(Photography by Jason Smith; Chloe Gilspie photography by John Zich)

Epic beginnings

Launched in 2007 with an anonymous $100 million gift, the Odyssey Scholarship Challenge has transformed financial aid in the College. Meet six of the young people whose lives were also changed.

They’re widely curious, civic minded, ambitious, optimistic. They’re imagining ways their work can better other people’s lives, and finding solutions. And they’re just getting started. Put most simply, the Odyssey Scholars profiled—and more than 3,500 others who have been part of the College’s distinctive financial aid program—are UChicagoans.

But for many of them, the College would have been out of reach without the loan-free aid provided by their scholarships. Eliminating educational debt was Odyssey’s first target, a part of the program since an anonymous alumnus known as Homer launched it in 2007 with a $100 million gift and a $300 million fundraising challenge. At the time it was the largest gift in the University’s history, given, Homer said, in the hope that financial reasons would not keep talented students from attending the College and that they could “graduate without the siren of debt distracting them from taking risks and fulfilling dreams.”

Today Odyssey does that and more. Now scholars can receive support not only for the costs of their education but for study abroad, substantive summer internships, and other experiences that enrich their scholarly work and ensure they’ll be ready for their next steps.

The University has also added support for high school students, in the form of the Collegiate Scholars Program. The three-year enrichment initiative helps prepare talented Chicago Public Schools students to apply to and thrive at top universities (see Harper’s Index)—some of them in the College as Odyssey Scholars. Collegiate Scholars and Odyssey received a major boost this year when Harriet Heyman, AM’72, and Sir Michael Moritz gave a $50 million gift and a $50 million fundraising challenge to support the broad compass of undergraduate financial aid at the University.

The investments made by Homer and Heyman and Moritz, and gifts from more than 13,000 other individuals over the years, tell a powerful story about a powerful idea.

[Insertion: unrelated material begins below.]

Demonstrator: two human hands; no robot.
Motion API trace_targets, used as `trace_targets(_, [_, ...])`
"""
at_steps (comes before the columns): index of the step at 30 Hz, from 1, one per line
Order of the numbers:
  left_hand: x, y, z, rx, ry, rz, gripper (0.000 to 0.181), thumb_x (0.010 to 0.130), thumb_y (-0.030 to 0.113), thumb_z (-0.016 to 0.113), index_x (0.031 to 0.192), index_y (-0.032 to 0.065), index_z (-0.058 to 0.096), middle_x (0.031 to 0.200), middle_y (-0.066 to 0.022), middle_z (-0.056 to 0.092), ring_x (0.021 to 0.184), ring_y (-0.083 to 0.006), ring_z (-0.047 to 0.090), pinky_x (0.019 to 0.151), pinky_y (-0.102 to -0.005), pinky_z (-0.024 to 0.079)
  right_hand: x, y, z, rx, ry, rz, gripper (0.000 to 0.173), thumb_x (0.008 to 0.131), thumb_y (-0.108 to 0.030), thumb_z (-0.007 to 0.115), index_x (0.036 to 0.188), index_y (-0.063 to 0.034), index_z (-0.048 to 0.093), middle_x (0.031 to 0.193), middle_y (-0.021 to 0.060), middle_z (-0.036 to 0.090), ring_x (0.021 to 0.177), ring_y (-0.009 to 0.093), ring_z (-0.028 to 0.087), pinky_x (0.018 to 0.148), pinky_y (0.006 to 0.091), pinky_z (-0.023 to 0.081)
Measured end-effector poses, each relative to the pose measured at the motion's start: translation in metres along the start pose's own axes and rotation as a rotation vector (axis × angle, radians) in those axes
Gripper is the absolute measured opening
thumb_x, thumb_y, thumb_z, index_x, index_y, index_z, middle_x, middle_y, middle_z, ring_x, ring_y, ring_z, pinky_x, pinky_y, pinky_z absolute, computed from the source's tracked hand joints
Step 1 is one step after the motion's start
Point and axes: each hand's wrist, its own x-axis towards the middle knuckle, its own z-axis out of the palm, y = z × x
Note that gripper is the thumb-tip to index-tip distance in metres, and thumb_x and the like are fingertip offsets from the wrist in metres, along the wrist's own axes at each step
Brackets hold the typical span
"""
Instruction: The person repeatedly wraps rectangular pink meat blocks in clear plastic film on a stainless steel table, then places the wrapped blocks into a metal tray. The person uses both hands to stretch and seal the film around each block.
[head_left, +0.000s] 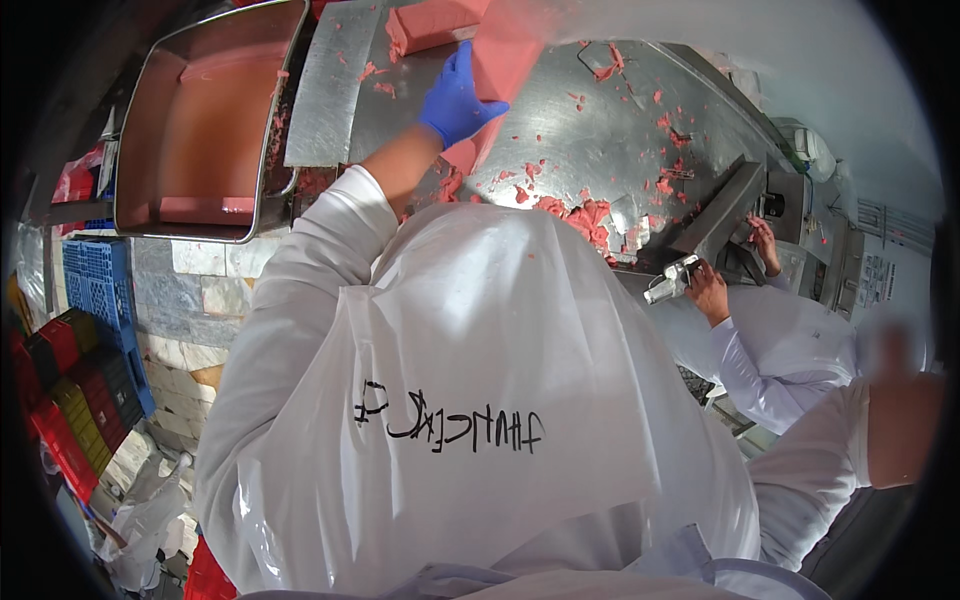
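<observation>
My left hand (461, 103), in a blue glove, lies across the near part of a long pink block of what looks like meat paste (506, 56), its thumb spread over the top and its fingers along the left side. A second pink block (435, 26) lies to the left of it at the top. Both are on a steel table (555, 112) strewn with pink scraps. A heap of scraps (589, 221) lies at the near edge, against my apron. My right sleeve and bare forearm (900, 435) reach the right rim; the right hand cannot be made out.
A deep steel tub (259, 150) with a pink block inside stands at the left. Beside it is a steel plate (330, 90). On the right a co-worker's hands (709, 291) hold a metal device (673, 279) by a steel machine. Blue pallets (97, 277) and coloured crates (75, 382) stand lower left.
</observation>
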Motion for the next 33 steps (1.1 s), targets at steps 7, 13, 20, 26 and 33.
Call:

So do the lives of the scholars, whether their own journeys are under way or just embarking. In anticipation of Odyssey’s 10th anniversary this spring, we invite you to get to know a few of these alumni and students.—Laura Demanski, AM’94


Sean Dickson, AB’09

Senior Manager of Health Systems Integration, National Alliance of State and Territorial AIDS Directors

Last fall Sean Dickson, AB’09, who works on improving health care access with the National Alliance of State and Territorial AIDS Directors (NASTAD), began hearing from several of the state-run drug assistance programs he represents about a sudden and steep pharmaceutical price hike. Daraprim, an antiparasitic drug used by patients with compromised immune systems, now costs $750 a tablet, up from $13.50, and the state agencies were struggling to stock it.

NASTAD filed the first and only complaint to the US Health Resources and Services Administration about the pricing practices of the drug’s new manufacturer, Turing Pharmaceuticals, led by then-CEO Martin Shkreli. Dickson also worked closely with a New York Times reporter to break the story of the price increase, and continues to collaborate with the government officials investigating Turing.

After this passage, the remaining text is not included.